Task directions ::
The lines needed are those below that contain the word "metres"; copy each one.

Data excerpts ::
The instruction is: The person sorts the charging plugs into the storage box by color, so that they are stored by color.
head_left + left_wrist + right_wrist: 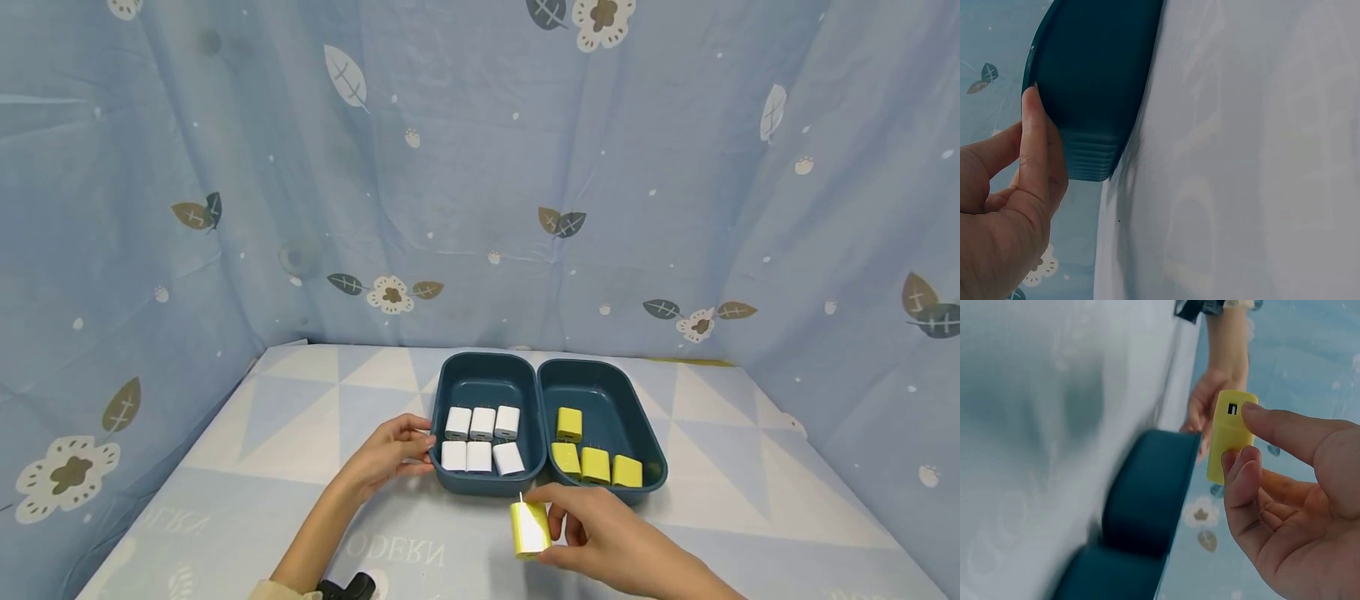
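Note:
Between thumb and fingertips, my right hand (600, 529) pinches a yellow USB charger plug (530, 529) above the cloth, in front of the boxes. One thin prong shows at its top in the head view, and its USB port faces the camera in the right wrist view. The fingers of my left hand (393, 454) touch the left side of a dark teal box (487, 487); the left wrist view shows a fingertip (1032, 100) at its rim. Inside that box several white charger plugs (480, 457) stand in two rows. Several yellow charger plugs (595, 465) are in the right teal box (652, 450).
Both boxes stand side by side on a table with a patterned cloth (720, 467). A blue printed curtain (480, 167) hangs behind and at both sides. A black device (348, 587) lies by my left wrist.

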`<state>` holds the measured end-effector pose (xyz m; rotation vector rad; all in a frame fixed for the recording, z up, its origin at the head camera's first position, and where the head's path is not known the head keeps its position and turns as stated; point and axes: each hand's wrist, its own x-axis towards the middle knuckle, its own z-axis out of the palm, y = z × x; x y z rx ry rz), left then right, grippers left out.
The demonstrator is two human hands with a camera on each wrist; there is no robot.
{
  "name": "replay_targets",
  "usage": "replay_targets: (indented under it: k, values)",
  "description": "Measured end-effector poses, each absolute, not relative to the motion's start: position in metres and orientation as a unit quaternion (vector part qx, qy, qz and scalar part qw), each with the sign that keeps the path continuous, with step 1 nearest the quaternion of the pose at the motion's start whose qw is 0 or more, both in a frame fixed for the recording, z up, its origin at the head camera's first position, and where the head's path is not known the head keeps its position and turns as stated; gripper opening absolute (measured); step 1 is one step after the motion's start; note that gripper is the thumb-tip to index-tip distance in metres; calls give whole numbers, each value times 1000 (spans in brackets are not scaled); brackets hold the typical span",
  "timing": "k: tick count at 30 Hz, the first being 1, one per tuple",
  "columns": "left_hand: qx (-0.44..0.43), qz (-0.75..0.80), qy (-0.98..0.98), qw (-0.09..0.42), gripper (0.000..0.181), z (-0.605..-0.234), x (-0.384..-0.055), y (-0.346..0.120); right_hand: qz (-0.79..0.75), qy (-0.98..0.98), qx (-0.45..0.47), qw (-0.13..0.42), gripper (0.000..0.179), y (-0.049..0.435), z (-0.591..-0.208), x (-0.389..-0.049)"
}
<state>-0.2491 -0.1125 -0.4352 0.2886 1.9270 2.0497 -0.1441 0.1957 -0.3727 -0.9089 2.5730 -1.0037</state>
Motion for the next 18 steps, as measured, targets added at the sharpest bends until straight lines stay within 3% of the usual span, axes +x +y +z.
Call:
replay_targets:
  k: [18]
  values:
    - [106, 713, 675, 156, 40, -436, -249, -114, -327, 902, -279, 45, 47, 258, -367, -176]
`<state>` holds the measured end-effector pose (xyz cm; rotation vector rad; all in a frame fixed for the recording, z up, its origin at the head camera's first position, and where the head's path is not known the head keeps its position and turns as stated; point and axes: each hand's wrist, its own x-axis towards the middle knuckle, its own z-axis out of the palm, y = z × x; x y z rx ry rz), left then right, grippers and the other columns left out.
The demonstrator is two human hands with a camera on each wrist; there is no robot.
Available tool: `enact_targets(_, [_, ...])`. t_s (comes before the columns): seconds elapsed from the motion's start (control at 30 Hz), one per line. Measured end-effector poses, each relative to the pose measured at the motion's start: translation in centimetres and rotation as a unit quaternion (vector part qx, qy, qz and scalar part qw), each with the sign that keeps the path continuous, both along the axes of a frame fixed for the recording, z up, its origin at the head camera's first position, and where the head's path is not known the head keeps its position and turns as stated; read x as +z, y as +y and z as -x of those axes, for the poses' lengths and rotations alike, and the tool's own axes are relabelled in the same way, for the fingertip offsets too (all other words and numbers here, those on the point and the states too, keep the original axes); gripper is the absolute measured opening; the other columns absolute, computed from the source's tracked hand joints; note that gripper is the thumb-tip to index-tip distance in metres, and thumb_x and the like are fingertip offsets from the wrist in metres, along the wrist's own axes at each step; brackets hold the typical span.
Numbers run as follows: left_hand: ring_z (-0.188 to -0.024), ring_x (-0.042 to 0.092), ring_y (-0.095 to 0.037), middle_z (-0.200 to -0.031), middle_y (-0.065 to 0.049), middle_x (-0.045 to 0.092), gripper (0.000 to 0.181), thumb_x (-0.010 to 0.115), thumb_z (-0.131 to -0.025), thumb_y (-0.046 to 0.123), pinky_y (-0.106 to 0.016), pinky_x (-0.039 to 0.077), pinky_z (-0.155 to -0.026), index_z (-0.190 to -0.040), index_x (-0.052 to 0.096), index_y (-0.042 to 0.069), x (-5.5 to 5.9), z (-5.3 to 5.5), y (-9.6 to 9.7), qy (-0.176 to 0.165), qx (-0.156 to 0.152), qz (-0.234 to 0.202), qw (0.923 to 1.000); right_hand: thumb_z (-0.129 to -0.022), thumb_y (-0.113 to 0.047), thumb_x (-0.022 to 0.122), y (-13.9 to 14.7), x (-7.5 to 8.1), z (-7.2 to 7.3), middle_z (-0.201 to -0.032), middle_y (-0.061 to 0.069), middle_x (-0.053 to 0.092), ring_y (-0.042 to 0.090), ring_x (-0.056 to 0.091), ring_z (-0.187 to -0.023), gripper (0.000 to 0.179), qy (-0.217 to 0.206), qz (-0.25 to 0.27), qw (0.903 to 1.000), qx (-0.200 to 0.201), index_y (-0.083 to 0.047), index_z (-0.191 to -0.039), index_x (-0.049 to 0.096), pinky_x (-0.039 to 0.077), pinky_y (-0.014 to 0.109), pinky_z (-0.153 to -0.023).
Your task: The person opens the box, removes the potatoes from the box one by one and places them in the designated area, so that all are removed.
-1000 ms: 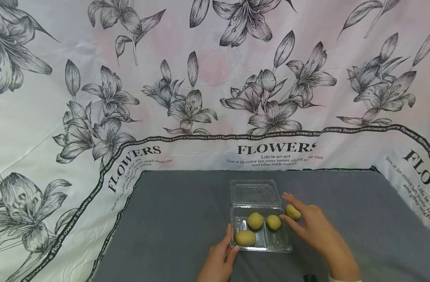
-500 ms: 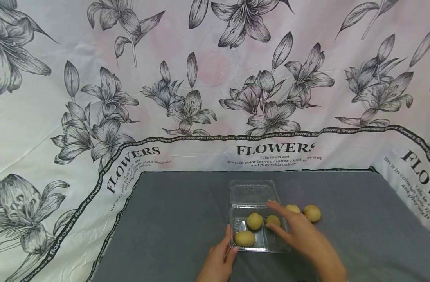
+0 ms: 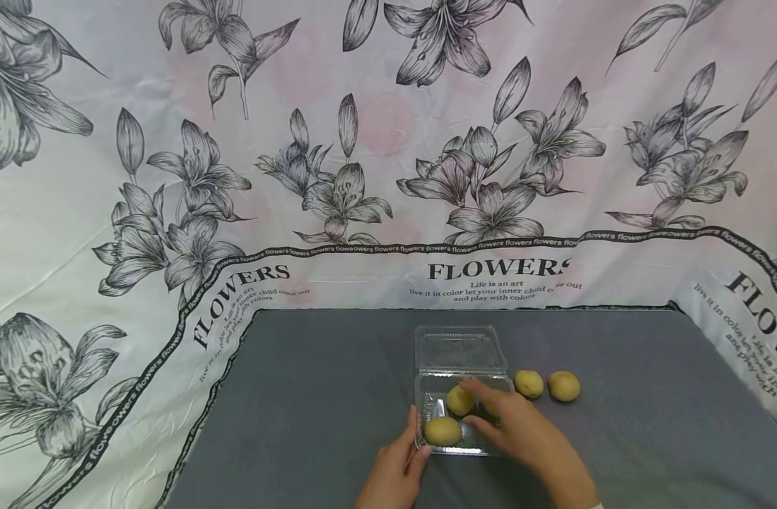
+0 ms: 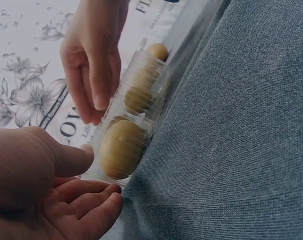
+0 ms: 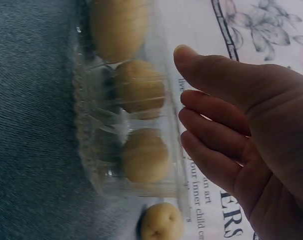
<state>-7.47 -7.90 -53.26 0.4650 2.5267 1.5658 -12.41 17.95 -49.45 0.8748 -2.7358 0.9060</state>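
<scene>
A clear plastic clamshell container [image 3: 430,382] lies with its lid folded back. Inside are a larger potato [image 3: 443,430] at front left, a second potato [image 3: 459,401] behind it and, partly hidden by my right hand, a third potato [image 5: 145,156]. My left hand [image 3: 392,466] holds the container's front left corner, thumb at the front edge and fingers along the side. Above the container hovers my right hand [image 3: 522,428], thumb and fingers apart around nothing, its fingertips near the second potato. In the right wrist view a gap shows between those fingers and the container wall.
Two more potatoes lie on the grey table [image 3: 324,396] to the right of the container, one potato [image 3: 529,384] near its edge and another potato [image 3: 564,386] farther right. A white flower-printed cloth [image 3: 363,276] hangs behind the table.
My right hand has moved left from beside the potatoes on the table to above the container, uncovering those two potatoes. The left hand and the container stay in place.
</scene>
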Motion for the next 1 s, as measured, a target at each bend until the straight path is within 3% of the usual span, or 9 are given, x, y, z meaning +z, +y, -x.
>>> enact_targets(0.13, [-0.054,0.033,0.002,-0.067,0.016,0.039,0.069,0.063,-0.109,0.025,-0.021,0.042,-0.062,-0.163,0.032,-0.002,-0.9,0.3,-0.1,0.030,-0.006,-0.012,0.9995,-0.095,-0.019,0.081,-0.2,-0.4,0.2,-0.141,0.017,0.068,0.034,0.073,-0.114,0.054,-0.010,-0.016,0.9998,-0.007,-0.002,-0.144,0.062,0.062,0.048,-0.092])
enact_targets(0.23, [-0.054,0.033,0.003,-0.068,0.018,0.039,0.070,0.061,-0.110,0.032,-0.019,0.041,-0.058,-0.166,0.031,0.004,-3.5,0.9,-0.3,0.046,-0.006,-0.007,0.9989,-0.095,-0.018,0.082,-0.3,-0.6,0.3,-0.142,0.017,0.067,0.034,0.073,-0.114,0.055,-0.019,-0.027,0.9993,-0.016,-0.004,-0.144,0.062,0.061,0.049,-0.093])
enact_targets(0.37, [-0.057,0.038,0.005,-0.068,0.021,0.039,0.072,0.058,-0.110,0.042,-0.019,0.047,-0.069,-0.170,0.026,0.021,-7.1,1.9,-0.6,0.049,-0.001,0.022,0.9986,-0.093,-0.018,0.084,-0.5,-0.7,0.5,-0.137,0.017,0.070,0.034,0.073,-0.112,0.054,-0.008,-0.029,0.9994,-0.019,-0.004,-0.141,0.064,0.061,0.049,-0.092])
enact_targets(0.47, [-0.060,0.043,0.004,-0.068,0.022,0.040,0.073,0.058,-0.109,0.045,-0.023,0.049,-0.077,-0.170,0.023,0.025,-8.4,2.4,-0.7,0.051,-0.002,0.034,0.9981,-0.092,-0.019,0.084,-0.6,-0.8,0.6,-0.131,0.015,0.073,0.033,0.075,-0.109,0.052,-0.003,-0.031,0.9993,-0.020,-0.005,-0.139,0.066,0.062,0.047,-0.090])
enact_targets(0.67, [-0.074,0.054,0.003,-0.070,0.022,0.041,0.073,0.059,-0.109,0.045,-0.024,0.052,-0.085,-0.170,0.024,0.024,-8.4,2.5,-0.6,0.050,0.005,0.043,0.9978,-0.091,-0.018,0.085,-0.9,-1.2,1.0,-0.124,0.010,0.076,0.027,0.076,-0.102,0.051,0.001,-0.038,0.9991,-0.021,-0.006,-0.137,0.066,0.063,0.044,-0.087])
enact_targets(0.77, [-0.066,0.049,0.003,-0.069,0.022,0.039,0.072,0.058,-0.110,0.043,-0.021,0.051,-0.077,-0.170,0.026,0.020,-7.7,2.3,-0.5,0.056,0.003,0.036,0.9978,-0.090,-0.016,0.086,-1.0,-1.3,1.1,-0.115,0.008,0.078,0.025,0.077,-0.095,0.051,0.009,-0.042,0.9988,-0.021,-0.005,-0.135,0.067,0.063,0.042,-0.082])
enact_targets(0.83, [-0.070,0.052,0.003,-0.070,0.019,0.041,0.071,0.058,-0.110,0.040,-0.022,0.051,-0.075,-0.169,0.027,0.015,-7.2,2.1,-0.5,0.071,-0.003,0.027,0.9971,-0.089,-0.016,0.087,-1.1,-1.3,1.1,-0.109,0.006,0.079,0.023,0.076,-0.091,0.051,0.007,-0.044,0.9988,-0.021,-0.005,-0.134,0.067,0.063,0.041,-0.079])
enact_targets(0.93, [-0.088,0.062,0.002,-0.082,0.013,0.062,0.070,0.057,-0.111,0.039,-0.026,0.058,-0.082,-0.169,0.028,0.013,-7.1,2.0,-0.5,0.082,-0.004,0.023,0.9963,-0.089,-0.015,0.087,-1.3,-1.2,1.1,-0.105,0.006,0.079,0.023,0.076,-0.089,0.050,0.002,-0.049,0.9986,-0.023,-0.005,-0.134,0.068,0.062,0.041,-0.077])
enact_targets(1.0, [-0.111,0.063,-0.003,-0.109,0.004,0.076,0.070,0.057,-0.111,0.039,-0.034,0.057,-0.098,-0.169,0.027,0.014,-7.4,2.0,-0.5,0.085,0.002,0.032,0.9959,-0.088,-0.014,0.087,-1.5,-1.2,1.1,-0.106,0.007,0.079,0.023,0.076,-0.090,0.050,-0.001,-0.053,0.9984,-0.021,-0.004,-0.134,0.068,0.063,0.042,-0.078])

Result of the exercise ::
  "description": "Measured end-effector poses, each absolute, not relative to the motion's start: position in metres and orientation as a unit quaternion (vector part qx, qy, qz and scalar part qw), each with the sign that keeps the path continuous, with step 1 nearest the quaternion of the pose at the motion's start whose qw is 0 or more, both in a frame fixed for the recording, z up, its origin at the head camera's first position, and where the head's path is not known the head keeps its position and turns as stated; gripper opening absolute (measured); step 1 is one step after the motion's start; note that gripper is the thumb-tip to index-tip distance in metres; calls give whole numbers, each value times 1000 (spans in brackets are not scaled); brackets hold the typical span",
Available tool: `enact_targets(_, [_, ...])`. t_s (comes before the columns): seconds elapsed from the motion's start (control at 30 Hz), one per line. Measured end-effector poses, each relative to the pose measured at the motion's start: translation in centimetres and rotation as a unit quaternion (vector part qx, qy, qz and scalar part qw), each with the sign that keeps the path continuous, both along the axes of a frame fixed for the recording, z up, its origin at the head camera's first position, and where the head's path is not known the head keeps its position and turns as stated; read x as +z, y as +y and z as -x of those axes, for the poses' lengths and rotations alike, and the tool's own axes are relabelled in the same way, for the fingertip offsets too (all other words and numbers here, those on the point and the states too, keep the original axes); gripper is the absolute measured opening; the other columns absolute, computed from the source's tracked hand joints; note that gripper is the thumb-tip to index-tip distance in metres, and thumb_x and the like are fingertip offsets from the wrist in metres, along the wrist's own axes at each step; brackets hold the typical span.

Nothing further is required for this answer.